Astrophysicists tell us that there is a dark matter
in space which cannot be seen directly with telescopes because it neither emits
nor absorbs light or electromagnetic radiation at any significant level. It’s
simply matter that isn’t reactant to light. Its presence is inferred from its
gravitational effects on visible matter, discrepancies between the mass of
large astronomical objects and the luminous matter they contain in the form of
stars, gas, and dust.
This astrophysical revelation has created a paradigm shift à la Nicolaus Copernicus.
His De
revolutionibus orbium coelestium (On the Revolutions of the
Heavenly Spheres), published in 1543, presented
an alternative model of the universe to Ptolemy’s geocentric system. Suddenly,
human beings were no longer at the center stage of a universe created for our
benefit. We were floating around a sun, just one of a million other suns, on a
large ball of rock and gas.
Our comprehension of the universe was rocked again
in 1932, the same year that Mickey Mouse was first syndicated, George Burns and
Gracie Allen debuted as regulars on the Guy Lombardo Show, and Adolf Hitler got
his German citizenship.
1932 was the year that Dutch astronomer Jan Oort
shook the scientific world by demonstrating that the Milky Way rotates like a
giant Catherine Wheel and that all the stars in the galaxy were “travelling
independently through space, with those nearer the center rotating much faster
than those further away.” This indicated that some immense gravitational pull
exerted by an invisible matter must be the cause. Oort developed parameters
that show the differential rotation of the galaxy called Oort Constants. From
these it’s possible to infer the mass density of the Galactic Disk, much of
which appears to be invisible. There, but not there. What may be holding it
together is something called WIMPS (weakly interacting massive particles) that
interact through gravity and the weak force, which is responsible for the
radioactive decay and nuclear fusion of subatomic particles, and is sometimes
called quantum flavordynamics.
This means that roughly 96% of the universe is
missing. It’s made of stuff astronomers can’t see, detect, or even comprehend.
I find the implications of this quite enchanting.
That is to say, the knowledge that there are phenomena not available to my
senses nor for that matter highly sophisticated scientific apparatus offers quite
a promising path for speculation. If there are phenomena not perceivable by way
of our senses, how much that is “out there” eludes our sight and hearing and
taste and touch and smell?
Dark matter appears to be composed of a type of
subatomic particle not yet defined, quantum flavordynamics aside. I love these
anomalies. The insinuation of snow where there can be no possibility of snow.

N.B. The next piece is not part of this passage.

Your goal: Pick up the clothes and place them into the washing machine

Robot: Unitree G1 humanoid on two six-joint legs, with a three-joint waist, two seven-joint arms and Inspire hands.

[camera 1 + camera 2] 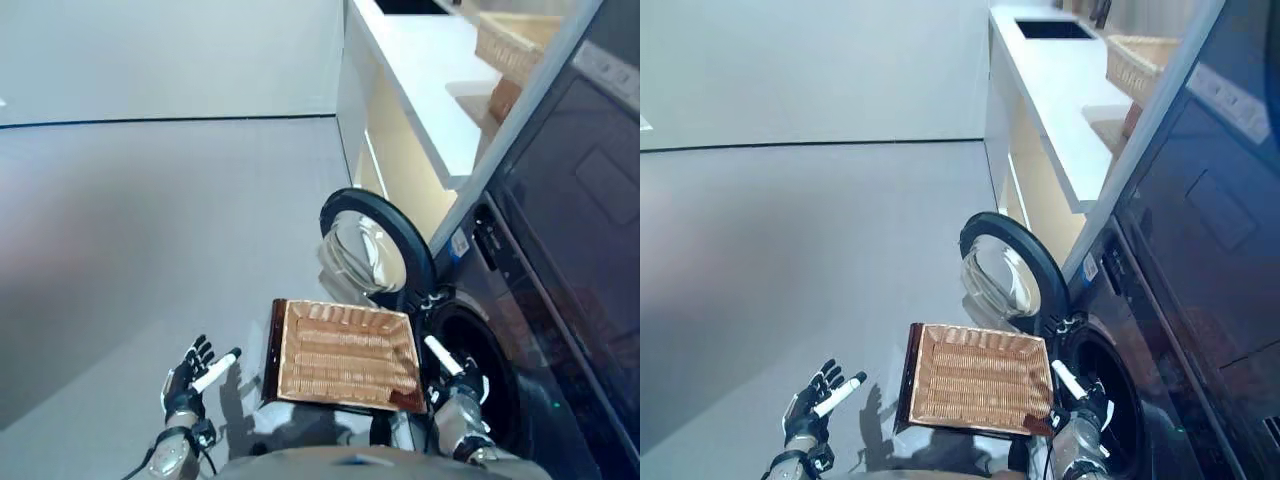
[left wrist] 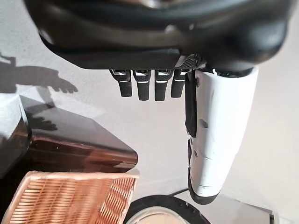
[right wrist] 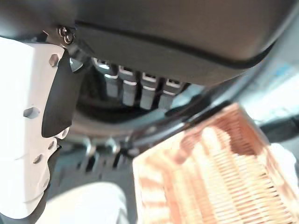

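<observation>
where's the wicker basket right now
In the left eye view the wicker basket sits low and central, between the left hand and right hand, just below the washing machine's open door.

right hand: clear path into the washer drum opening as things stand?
Probably yes. The right hand hangs open beside the dark round drum opening of the black washing machine, the round glass door is swung wide, and the empty woven wicker basket sits to its left, not between them.
</observation>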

Where snow is an idea, a potential, a matter in consciousness wrestling our
perceptions into some mode of apprehension, despite their worldly
configuration. Snow isn’t dark matter, but as matter goes, it’s pretty weird
stuff.
So are lobsters. And rattlesnakes and waterfalls. But
this is a weakness. I am encroaching too much on the perceptible world to
suggest the imperceptible. Ghosts, for instance. The whole timid map of
Hamlet’s hesitations and all those flowers Ophelia mentioned before she drowned
like a water lily overcome by the imagery of romance. We all know there is
something else, some other thing or things in existence that we can almost
apprehend but that elude language, the efforts we make with words to paint
phenomena into existence, into palpability. Into flame, sod, and linear
momentum. Mohair, wisdom, a pudding of sound produced by a zither in a cave
somewhere in Spain. The Yukon at dawn. An antique emotion moving around in our
blood like a cat.
A black cat with iridescent eyes and a murderous
ease.
Is there a sound for sand? When sand is barely
moving but evidence of its moving is available to the fingers, its grains
tricking between our fingers in equations of fluent particularity?

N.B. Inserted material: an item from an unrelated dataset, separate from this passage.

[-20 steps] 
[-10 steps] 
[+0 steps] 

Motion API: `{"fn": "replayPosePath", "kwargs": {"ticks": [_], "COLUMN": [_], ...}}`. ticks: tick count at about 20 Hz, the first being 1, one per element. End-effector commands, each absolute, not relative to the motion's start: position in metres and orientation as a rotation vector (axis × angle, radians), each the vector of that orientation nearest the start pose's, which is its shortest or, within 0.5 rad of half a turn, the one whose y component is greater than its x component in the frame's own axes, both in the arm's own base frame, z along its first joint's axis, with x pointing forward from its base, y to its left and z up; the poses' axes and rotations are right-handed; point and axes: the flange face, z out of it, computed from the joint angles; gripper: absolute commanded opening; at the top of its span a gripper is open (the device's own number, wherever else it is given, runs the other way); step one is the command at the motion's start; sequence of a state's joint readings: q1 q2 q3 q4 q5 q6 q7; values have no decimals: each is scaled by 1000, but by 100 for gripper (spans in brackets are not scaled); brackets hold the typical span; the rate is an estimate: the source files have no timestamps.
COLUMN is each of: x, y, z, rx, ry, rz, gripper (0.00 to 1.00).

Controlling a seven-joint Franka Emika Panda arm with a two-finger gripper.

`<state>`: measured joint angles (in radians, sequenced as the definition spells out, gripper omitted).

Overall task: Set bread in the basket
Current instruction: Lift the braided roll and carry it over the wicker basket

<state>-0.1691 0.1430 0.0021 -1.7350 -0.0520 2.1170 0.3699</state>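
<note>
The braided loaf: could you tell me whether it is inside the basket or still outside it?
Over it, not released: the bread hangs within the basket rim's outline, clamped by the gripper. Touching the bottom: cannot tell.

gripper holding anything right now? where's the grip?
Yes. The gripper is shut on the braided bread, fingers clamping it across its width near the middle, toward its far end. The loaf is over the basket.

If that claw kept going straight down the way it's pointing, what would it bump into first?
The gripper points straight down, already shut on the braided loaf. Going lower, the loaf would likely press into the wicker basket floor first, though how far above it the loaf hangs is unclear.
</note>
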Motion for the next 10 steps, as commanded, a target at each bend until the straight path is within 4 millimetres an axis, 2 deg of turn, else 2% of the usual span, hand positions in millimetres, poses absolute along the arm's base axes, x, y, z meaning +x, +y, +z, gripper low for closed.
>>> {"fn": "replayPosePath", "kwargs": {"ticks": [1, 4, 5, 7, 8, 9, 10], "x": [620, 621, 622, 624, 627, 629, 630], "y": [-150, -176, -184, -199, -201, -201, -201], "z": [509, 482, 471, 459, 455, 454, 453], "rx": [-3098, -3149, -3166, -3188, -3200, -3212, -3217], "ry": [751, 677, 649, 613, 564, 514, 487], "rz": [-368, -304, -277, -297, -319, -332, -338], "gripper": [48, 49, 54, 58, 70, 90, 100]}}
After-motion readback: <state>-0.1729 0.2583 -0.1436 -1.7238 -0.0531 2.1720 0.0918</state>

There is a certain aroma in Rome that hints of
lamps. That meanders over the kneecap like a hand. There is nothing mechanical
about the numeral zero. Zero is not available to our nerves. It stands for
nothing, means nothing. Literally. It is a sign for nothing. But zeros are
involved in the search for dark matter. Quadratic equations attempt to unify
vacuum energy, radiation and dark energy with a constant density equaling that
of a Planck density and by doing so reveal (if we are lucky) the symmetry of an
early universe of vacuum energy plus radiation with our more recent universe
with radiation and dark energy. These are polytropic equations, or the raw
spontaneity of conjurations made on the spur of the moment. In any event, all
quadratic equations require the use of zero, as if zero were a kind of singing,
an acacia in back of a church that anchors itself in the imagination when there
is nothing else there to indicate cobblestones or gerunds. Nothing that isn’t
ambiguous, ambivalent, or trout. Our blood will be our salary. Our heat will be
our morality. Everything else is intricate and exponential, and so the room
expands, and the heart with it, as our words emerge from the vinegar of
description to reflect the message of parallels coming from the prodigal
wildlife of a temperature in love with pi.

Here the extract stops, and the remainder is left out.